**Task instructions**
Bring together every line in the data that includes "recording".

**Collected material**
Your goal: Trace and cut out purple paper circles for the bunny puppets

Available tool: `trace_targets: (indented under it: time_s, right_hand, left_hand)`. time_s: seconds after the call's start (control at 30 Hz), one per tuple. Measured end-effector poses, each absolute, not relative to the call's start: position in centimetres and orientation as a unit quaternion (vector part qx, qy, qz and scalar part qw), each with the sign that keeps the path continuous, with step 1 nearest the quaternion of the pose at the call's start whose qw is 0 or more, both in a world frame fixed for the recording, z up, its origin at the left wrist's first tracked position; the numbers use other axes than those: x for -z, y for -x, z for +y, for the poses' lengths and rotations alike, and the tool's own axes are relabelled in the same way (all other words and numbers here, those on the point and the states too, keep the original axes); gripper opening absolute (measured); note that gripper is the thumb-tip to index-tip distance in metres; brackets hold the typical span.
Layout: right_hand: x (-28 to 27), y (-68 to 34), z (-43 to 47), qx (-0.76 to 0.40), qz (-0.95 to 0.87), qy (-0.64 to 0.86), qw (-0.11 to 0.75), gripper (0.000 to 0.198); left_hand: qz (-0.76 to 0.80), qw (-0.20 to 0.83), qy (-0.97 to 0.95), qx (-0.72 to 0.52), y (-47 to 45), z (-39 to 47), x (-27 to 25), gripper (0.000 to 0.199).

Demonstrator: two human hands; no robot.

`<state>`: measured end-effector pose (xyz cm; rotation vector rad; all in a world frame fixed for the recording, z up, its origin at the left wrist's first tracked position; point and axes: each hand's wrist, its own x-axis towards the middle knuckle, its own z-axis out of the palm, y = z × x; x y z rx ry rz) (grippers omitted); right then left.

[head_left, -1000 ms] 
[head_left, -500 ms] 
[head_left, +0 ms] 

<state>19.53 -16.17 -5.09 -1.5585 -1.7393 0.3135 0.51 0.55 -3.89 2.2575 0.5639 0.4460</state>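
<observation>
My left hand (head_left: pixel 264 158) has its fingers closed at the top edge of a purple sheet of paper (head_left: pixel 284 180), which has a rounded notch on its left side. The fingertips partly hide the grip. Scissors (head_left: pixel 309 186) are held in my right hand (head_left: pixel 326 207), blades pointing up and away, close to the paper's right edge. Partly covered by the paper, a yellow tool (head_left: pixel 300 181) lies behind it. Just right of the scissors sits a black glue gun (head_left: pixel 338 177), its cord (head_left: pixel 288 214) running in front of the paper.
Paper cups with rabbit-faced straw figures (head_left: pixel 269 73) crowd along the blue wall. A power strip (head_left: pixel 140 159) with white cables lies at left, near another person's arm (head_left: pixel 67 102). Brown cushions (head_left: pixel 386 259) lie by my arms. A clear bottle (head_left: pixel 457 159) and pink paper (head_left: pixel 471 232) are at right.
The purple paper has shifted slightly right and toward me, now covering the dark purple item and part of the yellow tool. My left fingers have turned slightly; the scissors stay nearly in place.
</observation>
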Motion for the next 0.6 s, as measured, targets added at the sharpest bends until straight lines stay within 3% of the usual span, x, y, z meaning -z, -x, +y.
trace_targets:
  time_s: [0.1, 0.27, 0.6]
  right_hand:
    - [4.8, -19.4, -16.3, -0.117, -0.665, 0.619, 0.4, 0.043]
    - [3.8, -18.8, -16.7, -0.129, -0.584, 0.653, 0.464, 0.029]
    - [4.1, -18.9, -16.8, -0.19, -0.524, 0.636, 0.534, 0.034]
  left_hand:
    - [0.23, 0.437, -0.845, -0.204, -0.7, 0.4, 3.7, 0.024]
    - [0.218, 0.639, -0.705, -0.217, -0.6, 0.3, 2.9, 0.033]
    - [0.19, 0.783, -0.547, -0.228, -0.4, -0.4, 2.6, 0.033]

**Problem solution**
Available tool: `trace_targets: (indented under it: time_s, right_hand, left_hand)`. time_s: seconds after the call's start (control at 30 Hz), one per tuple. Measured end-effector poses, each absolute, not relative to the call's start: position in centimetres and orientation as a unit quaternion (vector part qx, qy, qz and scalar part qw), each with the sign that keeps the path continuous, with step 1 nearest the quaternion of the pose at the call's start whose qw is 0 or more, both in a world frame fixed for the recording, z up, its origin at the left wrist's first tracked position; the numbers use other axes than those: x for -z, y for -x, z for +y, for the poses' lengths and rotations alike, and the tool's own axes are relabelled in the same way (all other words and numbers here, those on the point and the states too, keep the original axes); gripper opening absolute (measured); note that gripper is the thumb-tip to index-tip distance in metres; brackets hold the typical span.
`<state>`: measured end-effector pose (xyz cm; rotation vector rad; all in a world frame fixed for the recording, z up, its origin at the left wrist's first tracked position; point and axes: each hand's wrist, its own x-axis towards the middle knuckle, its own z-axis out of the palm, y = z × x; x y z rx ry rz) (grippers omitted); right then left.

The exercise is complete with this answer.